■ **WHAT NEEDS TO BE DONE**
Where a line holds the word "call", copy it from the records.

DATA FOR PROCESSING below:

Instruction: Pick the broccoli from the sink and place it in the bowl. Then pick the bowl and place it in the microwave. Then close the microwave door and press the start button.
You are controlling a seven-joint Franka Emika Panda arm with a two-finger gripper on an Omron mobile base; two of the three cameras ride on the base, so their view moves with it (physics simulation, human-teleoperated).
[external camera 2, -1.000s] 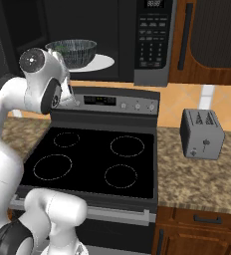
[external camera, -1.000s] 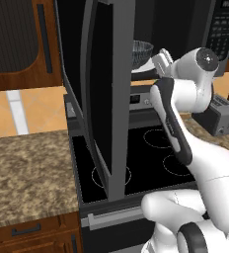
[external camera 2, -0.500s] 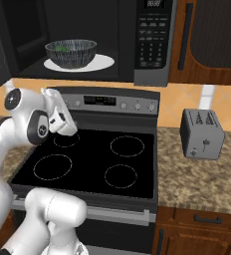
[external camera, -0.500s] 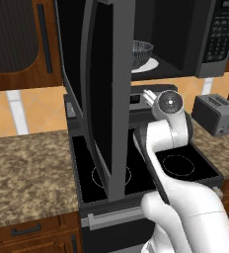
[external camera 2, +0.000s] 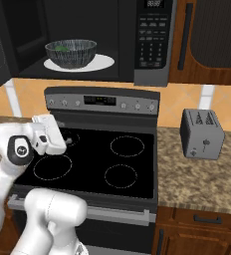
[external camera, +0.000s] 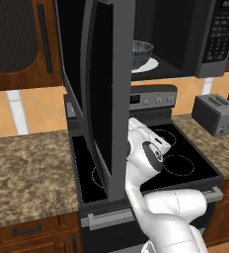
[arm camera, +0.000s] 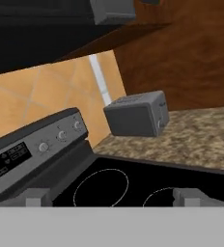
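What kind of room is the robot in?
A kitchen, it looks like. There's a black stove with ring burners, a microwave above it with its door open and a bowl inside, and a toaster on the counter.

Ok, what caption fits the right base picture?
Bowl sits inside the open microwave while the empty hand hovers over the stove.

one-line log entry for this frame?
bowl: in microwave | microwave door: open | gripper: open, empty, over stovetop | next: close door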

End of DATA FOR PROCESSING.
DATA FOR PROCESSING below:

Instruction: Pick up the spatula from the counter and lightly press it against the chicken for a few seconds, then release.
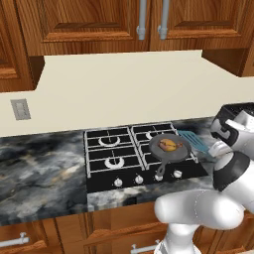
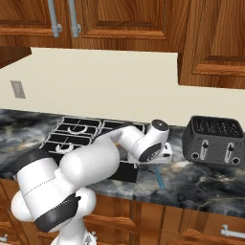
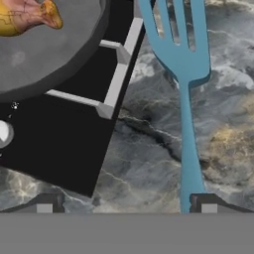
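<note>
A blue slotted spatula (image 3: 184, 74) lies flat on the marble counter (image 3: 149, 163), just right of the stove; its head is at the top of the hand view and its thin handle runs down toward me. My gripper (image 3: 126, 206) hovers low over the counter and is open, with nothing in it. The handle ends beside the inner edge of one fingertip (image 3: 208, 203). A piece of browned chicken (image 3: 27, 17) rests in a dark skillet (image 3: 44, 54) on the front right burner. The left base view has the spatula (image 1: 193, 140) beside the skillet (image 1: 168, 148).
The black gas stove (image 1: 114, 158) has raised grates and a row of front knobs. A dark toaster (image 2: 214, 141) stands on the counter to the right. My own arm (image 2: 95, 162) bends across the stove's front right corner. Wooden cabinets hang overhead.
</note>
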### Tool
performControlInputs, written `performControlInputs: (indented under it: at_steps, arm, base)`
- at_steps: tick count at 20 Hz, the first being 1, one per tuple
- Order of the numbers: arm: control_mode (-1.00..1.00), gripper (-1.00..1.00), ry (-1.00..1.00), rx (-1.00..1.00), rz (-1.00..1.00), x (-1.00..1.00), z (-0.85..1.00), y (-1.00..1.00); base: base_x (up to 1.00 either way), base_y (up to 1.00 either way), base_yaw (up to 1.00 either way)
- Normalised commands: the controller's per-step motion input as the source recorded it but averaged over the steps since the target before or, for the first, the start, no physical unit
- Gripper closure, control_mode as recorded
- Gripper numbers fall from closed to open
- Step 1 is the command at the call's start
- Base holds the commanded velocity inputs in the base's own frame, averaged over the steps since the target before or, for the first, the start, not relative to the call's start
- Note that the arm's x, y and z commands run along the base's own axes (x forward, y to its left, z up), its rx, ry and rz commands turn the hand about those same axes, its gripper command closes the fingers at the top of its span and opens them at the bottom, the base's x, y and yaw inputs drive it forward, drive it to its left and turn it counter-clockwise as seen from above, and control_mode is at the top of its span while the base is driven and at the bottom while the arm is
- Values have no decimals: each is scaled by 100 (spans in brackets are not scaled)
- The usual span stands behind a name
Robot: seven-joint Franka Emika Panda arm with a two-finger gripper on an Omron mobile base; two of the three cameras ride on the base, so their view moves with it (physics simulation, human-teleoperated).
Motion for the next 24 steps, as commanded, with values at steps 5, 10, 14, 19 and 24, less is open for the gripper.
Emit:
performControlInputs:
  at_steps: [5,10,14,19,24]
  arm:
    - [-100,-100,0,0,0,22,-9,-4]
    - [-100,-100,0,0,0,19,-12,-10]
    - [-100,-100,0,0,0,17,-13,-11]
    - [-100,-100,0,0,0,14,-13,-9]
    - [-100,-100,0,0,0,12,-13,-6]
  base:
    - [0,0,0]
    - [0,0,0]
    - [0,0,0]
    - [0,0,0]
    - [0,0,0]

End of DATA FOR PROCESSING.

■ **RESPONSE TO THE EXERCISE**
- Step 1 is the command at the call's start
- Base holds the commanded velocity inputs in the base's own frame, averaged over the steps since the target before or, for the first, the start, not relative to the call's start

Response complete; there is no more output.